§ EXERCISE DETAILS:
Find the string "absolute" in the listing and report every line that has it.

§ PROVIDED MATERIAL:
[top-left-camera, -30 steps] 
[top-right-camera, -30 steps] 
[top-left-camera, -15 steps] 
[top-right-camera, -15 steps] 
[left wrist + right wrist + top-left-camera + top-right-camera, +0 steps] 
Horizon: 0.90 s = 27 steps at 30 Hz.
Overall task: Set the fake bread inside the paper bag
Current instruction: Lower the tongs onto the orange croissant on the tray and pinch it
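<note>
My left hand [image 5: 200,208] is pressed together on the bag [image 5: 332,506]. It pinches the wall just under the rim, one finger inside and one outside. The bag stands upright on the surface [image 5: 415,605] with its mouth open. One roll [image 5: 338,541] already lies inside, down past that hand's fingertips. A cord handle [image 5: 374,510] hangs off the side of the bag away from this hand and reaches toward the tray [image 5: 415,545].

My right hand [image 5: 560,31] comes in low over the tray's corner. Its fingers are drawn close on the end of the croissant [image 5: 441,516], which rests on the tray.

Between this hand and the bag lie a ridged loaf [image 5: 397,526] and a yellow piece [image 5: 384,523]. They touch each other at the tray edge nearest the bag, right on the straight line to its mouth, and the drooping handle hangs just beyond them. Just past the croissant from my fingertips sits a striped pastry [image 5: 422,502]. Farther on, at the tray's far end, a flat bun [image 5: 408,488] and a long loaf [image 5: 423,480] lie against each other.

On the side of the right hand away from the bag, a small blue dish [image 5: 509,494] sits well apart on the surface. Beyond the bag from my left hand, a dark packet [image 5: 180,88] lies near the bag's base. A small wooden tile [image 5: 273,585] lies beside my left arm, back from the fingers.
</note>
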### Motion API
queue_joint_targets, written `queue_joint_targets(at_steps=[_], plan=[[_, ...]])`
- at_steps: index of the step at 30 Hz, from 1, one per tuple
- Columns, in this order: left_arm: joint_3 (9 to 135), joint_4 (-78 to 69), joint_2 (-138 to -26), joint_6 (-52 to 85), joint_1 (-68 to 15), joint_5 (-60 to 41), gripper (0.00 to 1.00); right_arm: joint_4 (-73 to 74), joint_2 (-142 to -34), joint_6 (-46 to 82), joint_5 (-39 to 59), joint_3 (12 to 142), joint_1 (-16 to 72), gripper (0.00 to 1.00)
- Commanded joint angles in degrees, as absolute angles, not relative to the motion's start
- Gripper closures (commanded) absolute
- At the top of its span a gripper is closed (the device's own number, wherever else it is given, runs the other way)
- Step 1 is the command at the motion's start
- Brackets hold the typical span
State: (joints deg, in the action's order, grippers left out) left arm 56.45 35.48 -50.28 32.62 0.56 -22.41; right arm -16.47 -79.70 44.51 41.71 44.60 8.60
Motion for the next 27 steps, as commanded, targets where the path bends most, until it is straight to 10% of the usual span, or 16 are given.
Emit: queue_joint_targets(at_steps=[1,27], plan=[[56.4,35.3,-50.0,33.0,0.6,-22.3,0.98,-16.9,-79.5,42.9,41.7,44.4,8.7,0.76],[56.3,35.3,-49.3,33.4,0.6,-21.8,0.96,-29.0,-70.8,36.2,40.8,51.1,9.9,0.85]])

§ THE ANSWER:
- Commanded joint angles in degrees, as absolute angles, not relative to the motion's start
- Gripper closures (commanded) absolute

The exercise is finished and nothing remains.